* Task to carry out *
Repeat each record exactly, skipping the pictures.
BEGIN Source data
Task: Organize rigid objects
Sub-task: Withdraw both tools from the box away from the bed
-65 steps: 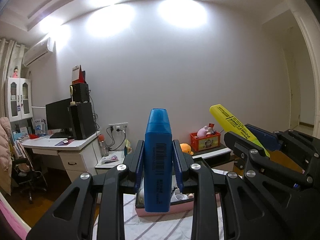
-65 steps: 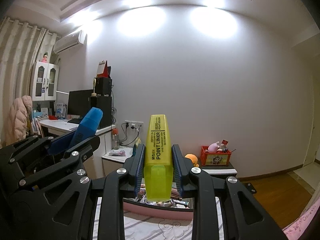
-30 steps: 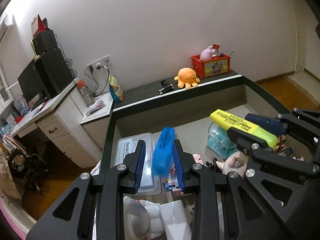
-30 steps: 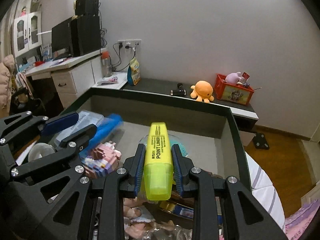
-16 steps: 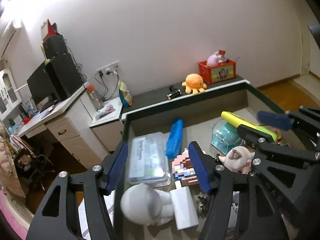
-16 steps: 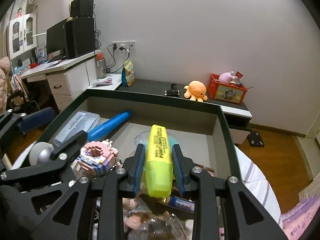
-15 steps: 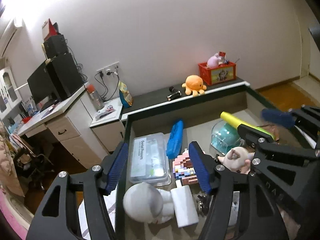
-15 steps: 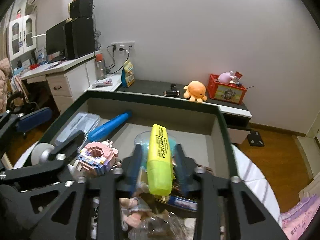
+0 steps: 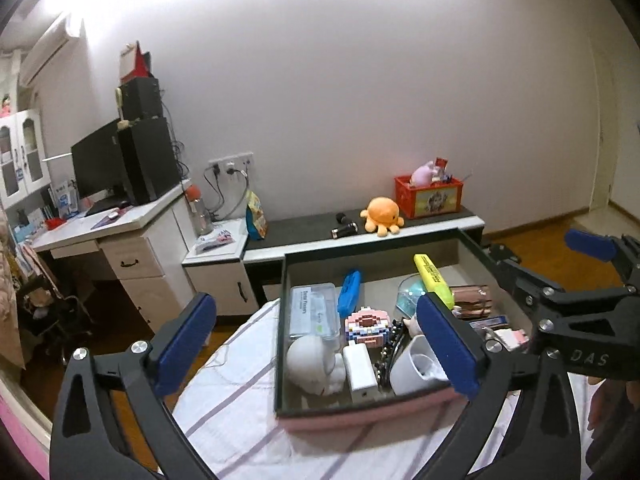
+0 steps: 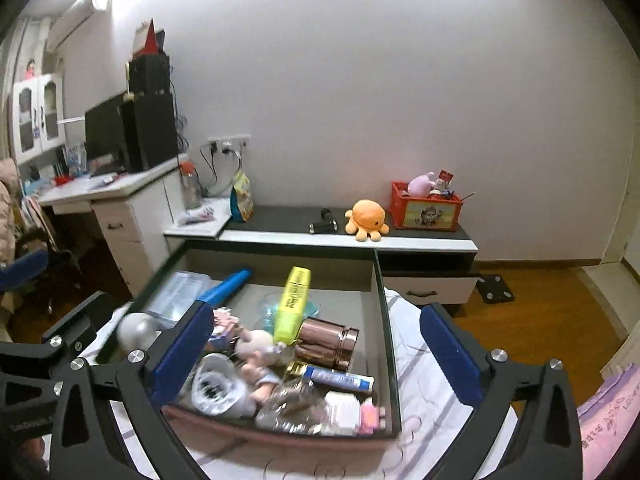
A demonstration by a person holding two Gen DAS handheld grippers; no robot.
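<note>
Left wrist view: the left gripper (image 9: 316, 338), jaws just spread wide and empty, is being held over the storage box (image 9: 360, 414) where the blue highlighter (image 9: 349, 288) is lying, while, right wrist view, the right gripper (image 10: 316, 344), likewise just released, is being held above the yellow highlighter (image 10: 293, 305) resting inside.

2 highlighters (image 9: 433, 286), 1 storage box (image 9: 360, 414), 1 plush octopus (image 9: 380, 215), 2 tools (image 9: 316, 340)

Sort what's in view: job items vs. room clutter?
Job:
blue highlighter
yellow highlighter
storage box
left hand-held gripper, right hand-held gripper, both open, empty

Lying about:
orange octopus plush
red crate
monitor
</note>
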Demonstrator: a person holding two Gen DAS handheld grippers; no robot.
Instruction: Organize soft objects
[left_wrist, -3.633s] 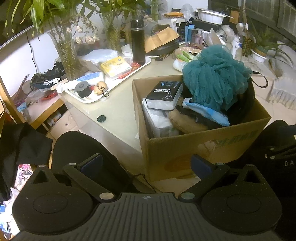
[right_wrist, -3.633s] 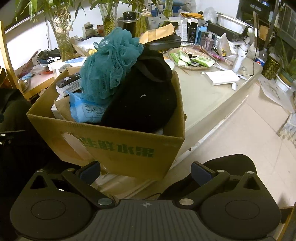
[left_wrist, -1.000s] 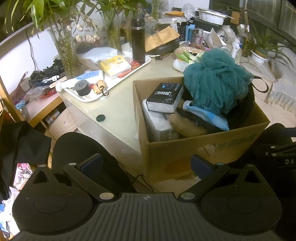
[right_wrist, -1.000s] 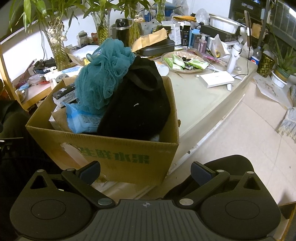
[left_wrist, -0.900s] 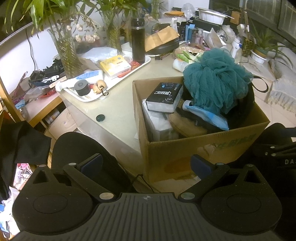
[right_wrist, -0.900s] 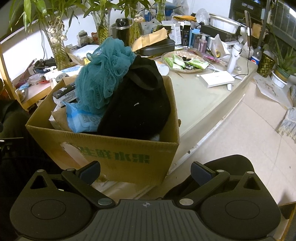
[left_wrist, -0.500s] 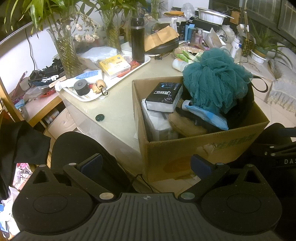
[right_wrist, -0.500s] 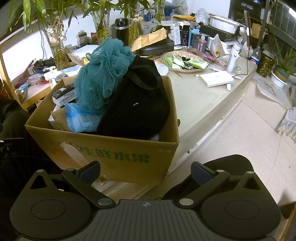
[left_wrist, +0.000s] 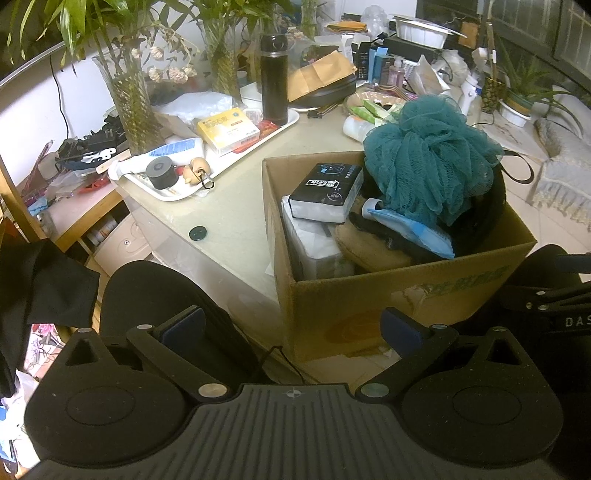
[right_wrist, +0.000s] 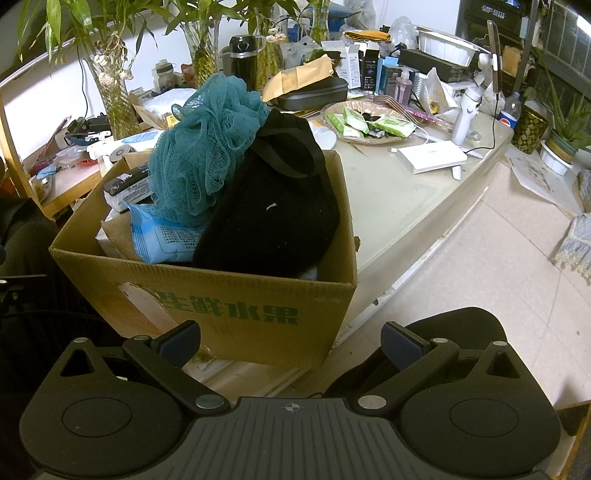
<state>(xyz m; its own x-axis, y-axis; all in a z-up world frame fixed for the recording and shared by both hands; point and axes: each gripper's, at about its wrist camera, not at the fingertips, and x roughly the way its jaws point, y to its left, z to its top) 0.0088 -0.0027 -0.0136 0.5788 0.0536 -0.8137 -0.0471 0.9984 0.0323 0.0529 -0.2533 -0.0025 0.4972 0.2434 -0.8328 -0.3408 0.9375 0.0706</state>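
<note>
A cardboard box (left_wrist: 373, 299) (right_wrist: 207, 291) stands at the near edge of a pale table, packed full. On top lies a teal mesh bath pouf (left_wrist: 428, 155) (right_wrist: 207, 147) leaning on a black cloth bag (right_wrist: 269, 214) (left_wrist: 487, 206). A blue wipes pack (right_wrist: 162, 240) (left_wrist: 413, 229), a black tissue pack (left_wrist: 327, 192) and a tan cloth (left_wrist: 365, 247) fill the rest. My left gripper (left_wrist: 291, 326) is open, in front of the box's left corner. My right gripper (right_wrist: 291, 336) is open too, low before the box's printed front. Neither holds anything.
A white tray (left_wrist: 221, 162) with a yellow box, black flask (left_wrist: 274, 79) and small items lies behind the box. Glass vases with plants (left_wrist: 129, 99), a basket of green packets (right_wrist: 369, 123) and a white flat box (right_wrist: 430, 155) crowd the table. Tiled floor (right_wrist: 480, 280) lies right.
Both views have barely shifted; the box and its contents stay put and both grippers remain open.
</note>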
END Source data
* Result for this task *
Task: Organize rigid objects
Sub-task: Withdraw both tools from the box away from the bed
-65 steps: 
-65 steps: 
-30 steps: 
-30 steps: 
-16 steps: 
-16 steps: 
-15 steps: 
-15 steps: 
+0 steps: 
+0 steps: 
A demonstration by a person holding two Gen DAS handheld grippers; no robot.
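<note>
Left wrist view: the left gripper (image 9: 316, 338), jaws just spread wide and empty, is being held over the storage box (image 9: 360, 414) where the blue highlighter (image 9: 349, 288) is lying, while, right wrist view, the right gripper (image 10: 316, 344), likewise just released, is being held above the yellow highlighter (image 10: 293, 305) resting inside.

2 highlighters (image 9: 433, 286), 1 storage box (image 9: 360, 414), 1 plush octopus (image 9: 380, 215), 2 tools (image 9: 316, 340)

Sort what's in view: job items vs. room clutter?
Job:
blue highlighter
yellow highlighter
storage box
left hand-held gripper, right hand-held gripper, both open, empty

Lying about:
orange octopus plush
red crate
monitor
</note>
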Demonstrator: a person holding two Gen DAS handheld grippers; no robot.
Instruction: Organize soft objects
[left_wrist, -3.633s] 
[right_wrist, -3.633s] 
[left_wrist, -1.000s] 
[right_wrist, -1.000s] 
[left_wrist, -0.900s] 
[right_wrist, -0.900s] 
[left_wrist, -0.500s] 
[right_wrist, -0.500s] 
[left_wrist, +0.000s] 
[right_wrist, +0.000s] 
<state>(xyz m; its own x-axis, y-axis; all in a z-up world frame fixed for the recording and shared by both hands; point and axes: each gripper's, at about its wrist camera, not at the fingertips, and x roughly the way its jaws point, y to its left, z to its top) 0.0088 -0.0027 -0.0136 0.5788 0.0536 -0.8137 -0.0471 0.9984 0.0323 0.0529 -0.2533 -0.0025 0.4972 0.2434 -0.8328 -0.3408 0.9375 0.0706</state>
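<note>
A cardboard box (left_wrist: 373, 299) (right_wrist: 207, 291) stands at the near edge of a pale table, packed full. On top lies a teal mesh bath pouf (left_wrist: 428, 155) (right_wrist: 207, 147) leaning on a black cloth bag (right_wrist: 269, 214) (left_wrist: 487, 206). A blue wipes pack (right_wrist: 162, 240) (left_wrist: 413, 229), a black tissue pack (left_wrist: 327, 192) and a tan cloth (left_wrist: 365, 247) fill the rest. My left gripper (left_wrist: 291, 326) is open, in front of the box's left corner. My right gripper (right_wrist: 291, 336) is open too, low before the box's printed front. Neither holds anything.
A white tray (left_wrist: 221, 162) with a yellow box, black flask (left_wrist: 274, 79) and small items lies behind the box. Glass vases with plants (left_wrist: 129, 99), a basket of green packets (right_wrist: 369, 123) and a white flat box (right_wrist: 430, 155) crowd the table. Tiled floor (right_wrist: 480, 280) lies right.
Both views have barely shifted; the box and its contents stay put and both grippers remain open.
</note>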

Nothing further is needed for this exercise.